No requerimento, Luciene relata ter sido surpreendida por declarações que considera ofensivas e possivelmente criminosas contra a honra. Ela afirma que o parlamentar a chamou de jumenta, disse que ela faz farra com dinheiro público e que busca apenas lacrar.
A repercussão chegou aos perfis do vereador, que publicou críticas e questionamentos sobre uma viagem da professora a Brasília. De acordo com a petição, o conteúdo divulgado sugere que a servidora teria recebido diárias para participar de curso e, ao mesmo tempo, teria feito exposição pública incompatível com a finalidade do deslocamento.
No pedido, a defesa da professora sustenta que houve ataques à conduta profissional, com insinuações de uso indevido de recursos públicos e cobranças para que a situação fosse apurada. A docente também afirma que as falas atribuídas ao vereador indicam ameaça de abertura de procedimento administrativo caso fosse constatado que o vídeo foi gravado durante o período em que ela deveria estar em atividade relacionada ao curso.

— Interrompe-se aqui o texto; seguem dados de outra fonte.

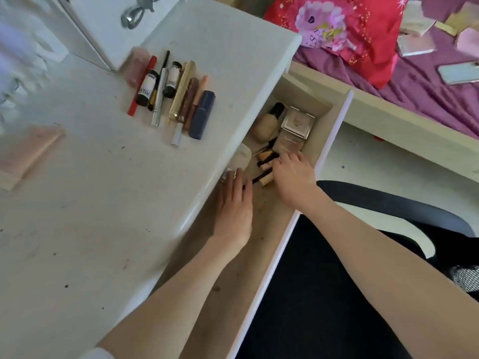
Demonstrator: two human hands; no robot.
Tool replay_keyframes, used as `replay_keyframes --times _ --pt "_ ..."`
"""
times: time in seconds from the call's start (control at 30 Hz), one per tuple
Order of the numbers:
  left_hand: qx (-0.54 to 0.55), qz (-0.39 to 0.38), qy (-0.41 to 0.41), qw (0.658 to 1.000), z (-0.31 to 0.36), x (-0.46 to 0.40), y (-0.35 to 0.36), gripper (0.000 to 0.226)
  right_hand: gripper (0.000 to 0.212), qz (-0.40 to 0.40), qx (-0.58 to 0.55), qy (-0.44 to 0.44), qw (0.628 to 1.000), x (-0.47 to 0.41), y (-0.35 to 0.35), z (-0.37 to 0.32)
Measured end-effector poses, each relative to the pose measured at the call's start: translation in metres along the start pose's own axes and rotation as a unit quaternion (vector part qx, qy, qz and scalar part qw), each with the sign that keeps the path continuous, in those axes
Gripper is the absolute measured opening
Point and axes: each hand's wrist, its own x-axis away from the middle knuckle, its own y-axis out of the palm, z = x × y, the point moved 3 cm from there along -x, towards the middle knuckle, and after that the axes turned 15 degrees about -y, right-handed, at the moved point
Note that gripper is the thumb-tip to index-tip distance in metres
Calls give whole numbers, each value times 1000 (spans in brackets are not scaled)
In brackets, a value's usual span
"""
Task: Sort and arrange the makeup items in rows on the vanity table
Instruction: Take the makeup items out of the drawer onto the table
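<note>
Head view: both hands are down in the open drawer beside the vanity table. The left hand lies flat, fingers straight and relaxed, holding nothing; its fingertips reach toward a pale jar half tucked under the table edge. The right hand is curled over a loose heap of small brushes and tubes, but whether its fingers have closed on any of them I cannot tell (the knuckles hide the tips).

Just beyond the right fingers sit two square compacts, stacked, and to their left a beige foundation bottle lying on its side. Well away from both hands, up on the table top, one row of slim makeup items is already laid side by side, ending in a navy tube. A pink tube lies apart at the table's left.

To do this step well, I would pinch one like-shaped group from the heap instead of scooping everything, let the free left hand steady the rest, lift clear of the drawer wall, and start a second row parallel to the first.
</note>
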Motion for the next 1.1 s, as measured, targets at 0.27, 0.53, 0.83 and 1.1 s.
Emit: replay_keyframes --times 0.27,0.53,0.83,1.1 --pt "-65 6 -33 997 -1 -42 9 72 47 -40 11 -9 999 -39 9 0" --pt "-50 59 -46 996 2 -30 8 69 43 -111 42 -88 989 -36 23 1" --pt "12 31 -70 997 -4 -28 10 76 36 -141 89 -122 978 -37 27 0" --pt "46 46 -75 995 -6 -24 16 63 30 -135 105 -133 976 -38 24 -2"
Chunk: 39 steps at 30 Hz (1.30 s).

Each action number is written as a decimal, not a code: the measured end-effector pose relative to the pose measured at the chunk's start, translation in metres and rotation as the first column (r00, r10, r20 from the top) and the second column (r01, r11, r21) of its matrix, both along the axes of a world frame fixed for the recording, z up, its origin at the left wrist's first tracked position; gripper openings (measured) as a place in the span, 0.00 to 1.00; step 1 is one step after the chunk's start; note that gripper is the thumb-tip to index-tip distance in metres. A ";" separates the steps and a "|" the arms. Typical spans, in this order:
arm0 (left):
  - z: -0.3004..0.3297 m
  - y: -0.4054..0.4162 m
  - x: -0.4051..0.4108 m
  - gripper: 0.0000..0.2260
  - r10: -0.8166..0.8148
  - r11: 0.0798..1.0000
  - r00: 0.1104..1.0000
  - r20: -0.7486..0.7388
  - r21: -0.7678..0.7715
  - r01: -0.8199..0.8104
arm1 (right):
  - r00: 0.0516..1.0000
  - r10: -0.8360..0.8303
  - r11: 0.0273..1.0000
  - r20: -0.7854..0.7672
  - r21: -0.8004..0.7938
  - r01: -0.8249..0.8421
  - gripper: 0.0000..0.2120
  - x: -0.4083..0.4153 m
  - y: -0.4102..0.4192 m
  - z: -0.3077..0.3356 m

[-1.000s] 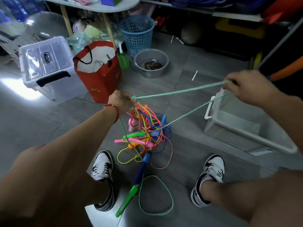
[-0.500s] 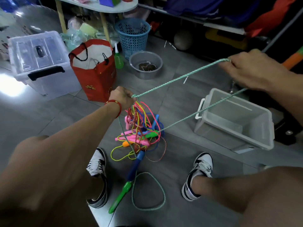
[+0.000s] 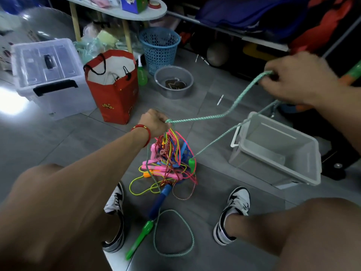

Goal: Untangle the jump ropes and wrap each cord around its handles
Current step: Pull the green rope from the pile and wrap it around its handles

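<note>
A tangle of jump ropes [image 3: 168,163] in pink, yellow, blue and red hangs over the grey floor between my feet. My left hand [image 3: 154,122] grips the top of the tangle and holds it up. A teal braided cord [image 3: 232,106] runs from that hand up to my right hand [image 3: 295,79], which grips it high at the right. A second strand of it drops from there to a green handle [image 3: 192,164] at the tangle's right side. Another green handle [image 3: 139,238] lies on the floor with a loop of teal cord [image 3: 190,233] beside it.
An open grey plastic bin [image 3: 277,153] stands at the right. A red bag [image 3: 115,89], a lidded clear box [image 3: 48,79], a blue basket [image 3: 159,47] and a grey bowl [image 3: 173,81] stand beyond the tangle. My shoes [image 3: 233,210] flank the ropes.
My right hand has drawn the teal cord up and to the right. The green handle has come out to the tangle's right side, and the upper strand now sags.
</note>
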<state>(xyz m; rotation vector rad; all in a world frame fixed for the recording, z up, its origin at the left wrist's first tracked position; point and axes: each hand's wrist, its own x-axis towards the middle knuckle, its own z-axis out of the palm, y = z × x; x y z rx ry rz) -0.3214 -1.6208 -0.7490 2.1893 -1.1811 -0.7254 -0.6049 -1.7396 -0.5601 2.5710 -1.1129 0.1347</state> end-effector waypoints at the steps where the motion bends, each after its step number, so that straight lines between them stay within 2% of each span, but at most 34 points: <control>1: 0.000 -0.001 -0.001 0.08 -0.008 1.000 1.000 -0.016 -0.010 0.008 | 1.000 -0.026 0.994 0.015 0.104 0.025 0.21 0.002 -0.001 -0.007; 3: 0.002 -0.005 -0.003 0.08 -0.031 0.999 0.999 -0.030 -0.035 0.030 | 0.996 -0.085 0.969 0.003 0.233 0.082 0.21 0.004 -0.003 -0.022; 5: 0.004 -0.009 -0.004 0.08 -0.048 0.997 0.999 -0.015 -0.066 0.047 | 0.991 -0.092 0.981 -0.100 0.163 0.107 0.21 0.002 -0.007 -0.034; 7: 0.006 -0.013 -0.003 0.09 -0.045 0.995 0.999 -0.019 -0.087 0.043 | 0.960 -0.068 0.993 -0.270 0.077 0.092 0.19 -0.001 -0.009 -0.039; 9: 0.006 -0.018 0.000 0.08 -0.028 0.995 0.998 -0.050 -0.101 0.022 | 0.855 -0.074 0.994 -0.513 0.035 0.106 0.17 -0.007 -0.008 -0.042; 11: 0.005 -0.019 0.005 0.08 -0.012 0.996 1.000 -0.022 -0.094 0.010 | 0.673 -0.116 0.987 -0.731 -0.006 0.163 0.21 -0.017 -0.005 -0.048; 12: 0.005 -0.019 0.007 0.09 -0.013 0.996 1.000 0.003 -0.088 0.013 | 0.618 -0.134 0.980 -0.775 -0.012 0.197 0.21 -0.024 -0.005 -0.052; 13: 0.004 -0.020 0.007 0.09 -0.014 0.996 1.000 0.022 -0.085 0.016 | 0.628 -0.141 0.973 -0.765 0.011 0.232 0.19 -0.032 -0.006 -0.059; 14: 0.004 -0.019 0.006 0.09 -0.017 0.996 0.999 0.034 -0.082 0.020 | 0.706 -0.158 0.956 -0.690 0.074 0.285 0.16 -0.038 -0.007 -0.066; 15: 0.002 -0.020 0.004 0.09 -0.023 0.997 0.999 0.034 -0.071 0.025 | 0.815 -0.196 0.915 -0.545 0.197 0.352 0.12 -0.044 -0.008 -0.073; 16: 0.001 -0.019 0.001 0.08 -0.028 0.998 0.999 0.027 -0.059 0.030 | 0.902 -0.252 0.844 -0.351 0.376 0.382 0.10 -0.048 -0.008 -0.079; 17: 0.000 -0.020 -0.002 0.07 -0.027 0.999 1.000 0.015 -0.046 0.028 | 0.938 -0.324 0.765 -0.121 0.550 0.335 0.11 -0.049 -0.006 -0.084; 18: -0.001 -0.019 -0.005 0.07 -0.026 0.999 1.000 0.009 -0.038 0.027 | 0.900 -0.419 0.681 0.120 0.697 0.224 0.12 -0.049 -0.002 -0.088; 19: -0.001 -0.019 -0.007 0.07 -0.024 0.999 1.000 0.008 -0.034 0.024 | 0.794 -0.518 0.587 0.318 0.807 0.060 0.13 -0.046 0.005 -0.089; 20: -0.001 -0.019 -0.009 0.09 -0.023 0.999 1.000 0.012 -0.031 0.024 | 0.656 -0.616 0.477 0.436 0.869 -0.130 0.14 -0.042 0.012 -0.088; 22: -0.001 -0.016 -0.011 0.10 -0.018 0.999 1.000 0.011 -0.037 0.018 | 0.438 -0.764 0.274 0.474 0.852 -0.446 0.15 -0.036 0.023 -0.083; 24: -0.002 -0.014 -0.013 0.10 -0.017 0.999 1.000 -0.003 -0.036 0.017 | 0.336 -0.828 0.185 0.450 0.784 -0.593 0.15 -0.034 0.032 -0.072; 27: -0.004 -0.010 -0.014 0.08 -0.022 0.999 1.000 -0.011 -0.044 0.021 | 0.245 -0.856 0.190 0.455 0.718 -0.669 0.15 -0.034 0.036 -0.062; 31: -0.002 -0.006 -0.014 0.08 -0.043 0.997 0.998 -0.037 -0.059 0.041 | 0.185 -0.894 0.222 0.407 0.763 -0.607 0.14 -0.029 0.030 -0.043; 33: -0.003 -0.007 -0.014 0.08 -0.060 0.996 0.995 -0.078 -0.070 0.055 | 0.231 -0.896 0.200 0.378 0.810 -0.551 0.14 -0.025 0.027 -0.032; 34: -0.004 -0.008 -0.013 0.08 -0.059 0.996 0.994 -0.093 -0.072 0.053 | 0.275 -0.874 0.225 0.400 0.836 -0.500 0.14 -0.023 0.026 -0.027; 37: -0.005 -0.009 -0.016 0.04 -0.047 0.997 0.994 -0.099 -0.061 0.041 | 0.376 -0.792 0.394 0.481 0.873 -0.288 0.14 -0.017 0.024 -0.020; 39: -0.004 -0.009 -0.019 0.02 -0.049 0.997 0.997 -0.058 -0.061 0.045 | 0.465 -0.713 0.539 0.525 0.835 -0.115 0.12 -0.016 0.021 -0.017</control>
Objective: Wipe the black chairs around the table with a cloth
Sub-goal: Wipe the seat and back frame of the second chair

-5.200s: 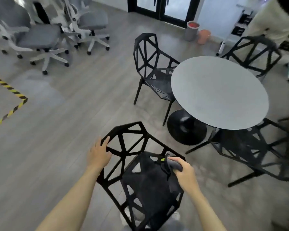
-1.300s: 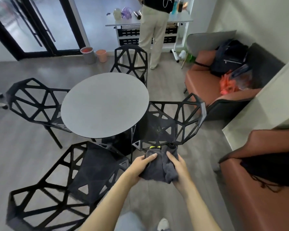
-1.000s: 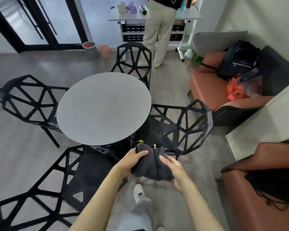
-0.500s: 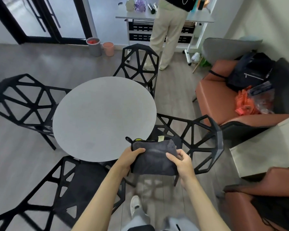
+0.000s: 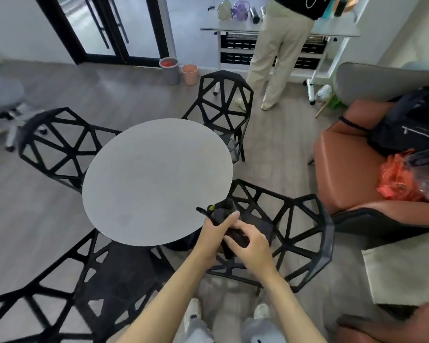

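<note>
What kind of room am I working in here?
Likely an office lounge or break area: a round table ringed by black chairs, an orange sofa with bags on it, and a rolling office chair nearby.

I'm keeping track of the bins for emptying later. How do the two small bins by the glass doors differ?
The grey bin is taller than the salmon-pink bin beside it. The grey bin shows something red at its top; the pink bin's inside shows only its own colour, so its contents cannot be told. The grey bin stands nearer the doors. Both are round, open-topped, upright and on the wood-look floor, close together.
</note>
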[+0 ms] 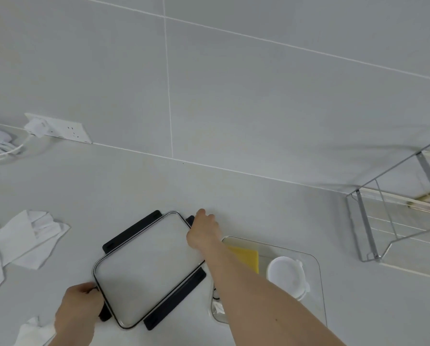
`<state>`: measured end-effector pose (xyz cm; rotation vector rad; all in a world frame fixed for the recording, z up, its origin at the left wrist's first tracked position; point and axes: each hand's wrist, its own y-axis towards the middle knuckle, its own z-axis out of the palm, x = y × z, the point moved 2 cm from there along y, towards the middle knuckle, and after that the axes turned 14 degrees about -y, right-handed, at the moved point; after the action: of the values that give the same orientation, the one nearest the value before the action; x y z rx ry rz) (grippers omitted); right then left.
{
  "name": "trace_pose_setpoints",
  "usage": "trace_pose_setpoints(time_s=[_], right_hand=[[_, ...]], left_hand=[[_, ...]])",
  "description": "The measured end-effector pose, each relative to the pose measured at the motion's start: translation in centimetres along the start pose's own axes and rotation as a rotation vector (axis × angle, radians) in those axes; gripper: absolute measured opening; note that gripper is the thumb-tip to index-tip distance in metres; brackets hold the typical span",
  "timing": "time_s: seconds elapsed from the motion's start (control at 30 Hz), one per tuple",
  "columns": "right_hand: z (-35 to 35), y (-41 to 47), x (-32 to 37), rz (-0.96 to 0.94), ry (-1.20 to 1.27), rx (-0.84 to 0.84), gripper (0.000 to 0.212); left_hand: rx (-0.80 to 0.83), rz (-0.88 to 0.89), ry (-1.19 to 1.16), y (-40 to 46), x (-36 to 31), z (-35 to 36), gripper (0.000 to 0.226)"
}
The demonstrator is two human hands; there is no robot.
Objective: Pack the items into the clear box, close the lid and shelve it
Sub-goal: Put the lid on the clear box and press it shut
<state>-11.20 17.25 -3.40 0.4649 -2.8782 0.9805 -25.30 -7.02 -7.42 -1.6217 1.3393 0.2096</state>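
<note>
The clear lid (146,268) with black clip flaps lies flat on the white counter, at lower centre. My left hand (77,313) grips its near left corner. My right hand (204,231) grips its far right corner, with my forearm crossing over the box. The clear box (316,268) stands open just right of the lid. Inside it I see a yellow sponge (246,254) and a round white container (286,274). A small black-and-white item (217,304) shows at the box's near left corner, partly hidden by my arm.
White cloths (31,238) lie at the left, another (34,333) at the lower left edge. A wall socket with a plugged charger (37,126) and cables sits at the back left. A metal wire shelf rack (389,221) stands at the right against the tiled wall.
</note>
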Motion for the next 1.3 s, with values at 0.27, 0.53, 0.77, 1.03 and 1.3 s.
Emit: trace_pose_setpoints(time_s=[0.27, 0.53, 0.77, 1.03, 1.3], right_hand=[[-0.1, 1.8, -0.6, -0.042, -0.061, 0.014, 0.033], [-3.9, 2.0, -1.5, -0.09, 0.061, -0.134, 0.036], [-11.8, -2.0, -7.7, -0.085, 0.785, -0.216, 0.021], [-11.1, -8.8, -20.1, 0.164, 1.43, -0.312, 0.027], [-6.1, -12.4, -27.6, 0.261, 1.541, -0.328, 0.01]], left_hand=[[-0.117, -0.094, -0.251, 1.5, -0.4, 0.6, 0.042], [-0.179, 0.09, -0.58, -0.3, -7.2, 0.5, 0.04], [0.177, 0.293, -0.769, -4.5, -15.5, 1.8, 0.043], [0.712, 0.273, -0.847, -11.4, -17.3, 9.0, 0.038], [0.821, 0.147, -0.874, -17.2, -13.5, 14.0, 0.03]])
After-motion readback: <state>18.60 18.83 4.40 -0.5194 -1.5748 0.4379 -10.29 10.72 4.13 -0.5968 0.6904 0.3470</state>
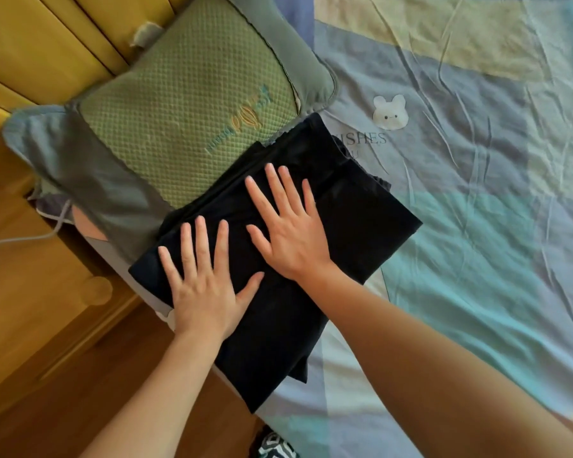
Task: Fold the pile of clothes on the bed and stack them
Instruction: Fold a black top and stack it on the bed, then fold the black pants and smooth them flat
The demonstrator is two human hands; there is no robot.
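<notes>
- No box, basket or drawer shows anything inside it; the carrying surface is the bed, covered by a sheet of pale blue, teal and yellow patches with a small white bear print and some lettering partly hidden by cloth.
- A dark folded garment lies near the bed's left edge, just below the green quilted pillow, its upper corner overlapping the pillow's lower edge.
- The garment forms a rough oblong lying flat. Its long axis runs diagonally, from the upper right by the lettering down toward the lower left by the bed's edge.
- At its far end, layered edges show that more than one thickness of cloth is stacked there; how many pieces there are I cannot tell.
- At the near end a loose flap hangs out of line with the rest of the fold.
- The left hand lies palm down on the garment's left part, fingers straight and spread, thumb out to the right.
- The right hand lies palm down just beside it, further up the cloth, fingers also straight and spread; neither hand grips anything.
- Left of the bed stands yellow wooden furniture over a wooden floor, and a pale cable trails there.
</notes>
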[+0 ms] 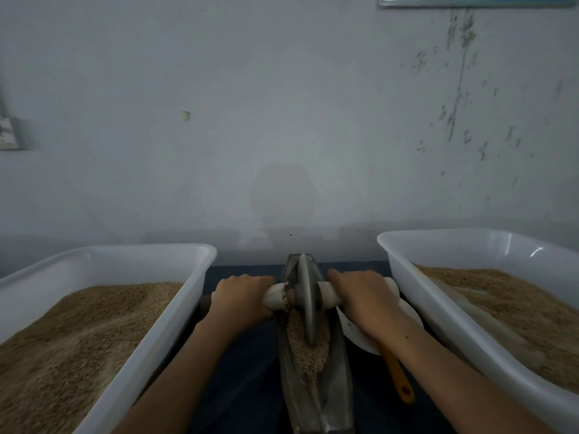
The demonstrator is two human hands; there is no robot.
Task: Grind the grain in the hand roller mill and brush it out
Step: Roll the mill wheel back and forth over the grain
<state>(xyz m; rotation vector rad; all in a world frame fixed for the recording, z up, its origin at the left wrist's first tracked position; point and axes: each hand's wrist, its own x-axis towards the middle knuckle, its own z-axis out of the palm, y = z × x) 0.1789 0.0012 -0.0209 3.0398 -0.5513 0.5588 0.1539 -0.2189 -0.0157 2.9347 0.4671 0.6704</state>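
Grain (308, 349) is lying in the narrow boat-shaped metal trough (336, 389) of the hand roller mill, heaped mostly in the near half around the lower edge of the grinding wheel (306, 303). That wheel is standing upright on edge in the trough, toward its far end, with a pale axle handle (275, 297) sticking out to either side. The left hand (239, 297) is gripping the left stub of the handle, fingers curled over it, and the right hand (360, 297) is gripping the right stub the same way. Just right of the trough a white dish (357, 336) is sitting partly under the right wrist, with an orange-handled tool (399, 379) lying beside it. Two white plastic tubs are flanking the mill on the dark cloth (247, 386): the left tub (175, 305) and the right tub (438, 311), each holding a deep bed of tan grain.
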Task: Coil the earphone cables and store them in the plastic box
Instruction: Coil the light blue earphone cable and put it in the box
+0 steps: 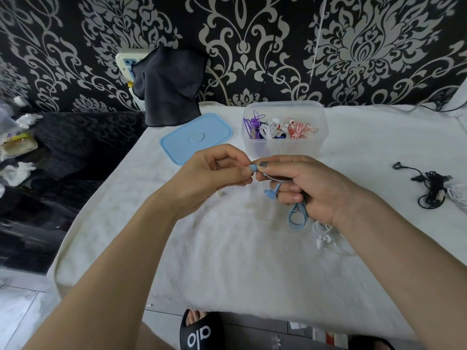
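Both hands hold a light blue earphone cable (297,215) above the white towel. My right hand (310,185) grips its coiled loops, which hang below the fist. My left hand (219,170) pinches one blue earbud end next to the right thumb; another blue earbud dangles under the right fingers. The clear plastic box (284,147) stands just behind the hands, holding purple, white and red-white coiled earphones. A white earphone (324,239) lies on the towel under my right wrist. A black earphone tangle (430,189) lies at the right.
The box's blue lid (197,137) lies left of the box. A dark cloth (169,89) hangs over a wall socket at the back. The white towel (202,248) covers the table. Crumpled tissues and clutter sit on the dark surface at left.
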### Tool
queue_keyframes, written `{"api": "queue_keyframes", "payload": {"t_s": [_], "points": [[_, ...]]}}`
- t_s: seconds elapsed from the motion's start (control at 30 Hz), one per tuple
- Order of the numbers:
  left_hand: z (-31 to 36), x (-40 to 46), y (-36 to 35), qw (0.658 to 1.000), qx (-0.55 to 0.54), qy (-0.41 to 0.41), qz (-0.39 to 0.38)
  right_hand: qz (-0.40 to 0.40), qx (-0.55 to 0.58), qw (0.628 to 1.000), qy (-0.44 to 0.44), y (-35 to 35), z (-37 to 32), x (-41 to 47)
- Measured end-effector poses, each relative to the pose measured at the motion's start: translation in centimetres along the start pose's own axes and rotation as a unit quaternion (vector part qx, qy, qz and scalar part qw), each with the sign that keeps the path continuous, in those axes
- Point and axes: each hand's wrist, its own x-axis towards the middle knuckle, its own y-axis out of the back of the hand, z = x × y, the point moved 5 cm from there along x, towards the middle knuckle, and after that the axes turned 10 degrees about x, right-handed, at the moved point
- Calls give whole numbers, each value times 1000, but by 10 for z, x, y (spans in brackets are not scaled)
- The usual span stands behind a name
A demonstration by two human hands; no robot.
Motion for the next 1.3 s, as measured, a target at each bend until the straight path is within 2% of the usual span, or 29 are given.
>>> {"api": "queue_keyframes", "payload": {"t_s": [0.53,0.93,1.1,1.3], "points": [[4,-1,3,1000,6,-22,3,-9,31,999,10,-5,-1,-2],[6,-2,1,999,-28,-25,-18,-15,76,996,-41,-6,1,-4],[13,-3,2,997,11,-70,3,-6,182,979,-95,-10,11,-5],[20,-11,-1,987,103,-99,80,-2,267,956,-124,-12,16,-2]]}}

Além das gravações, Luciene anexou publicação escrita em que Dias reforça as críticas. No texto, o vereador afirma que, por se tratar de servidora pública em viagem custeada com dinheiro público, o episódio exigiria respostas e que, se comprovado desvio de finalidade, haveria necessidade de devolução dos valores.
Antes de analisar o conteúdo das declarações, a juíza Maria Rosi de Meira Borba, do Juizado Especial Criminal de Cuiabá, apontou uma pendência processual. Em despacho de 5 de fevereiro, ela registrou que não foi anexada a guia de recolhimento das custas judiciais.
Com isso, determinou que a professora seja intimada para, em cinco dias, recolher custas e taxa judiciária. A magistrada também informou que, como alternativa, a autora pode pedir justiça gratuita, desde que comprove insuficiência de recursos.
No mesmo despacho, a juíza explicou que o procedimento tem natureza cautelar e serve para resguardar direitos. Após verificar os requisitos, ela deferiu o pedido de explicações e determinou que o vereador seja notificado para se manifestar em juízo no prazo de dez dias.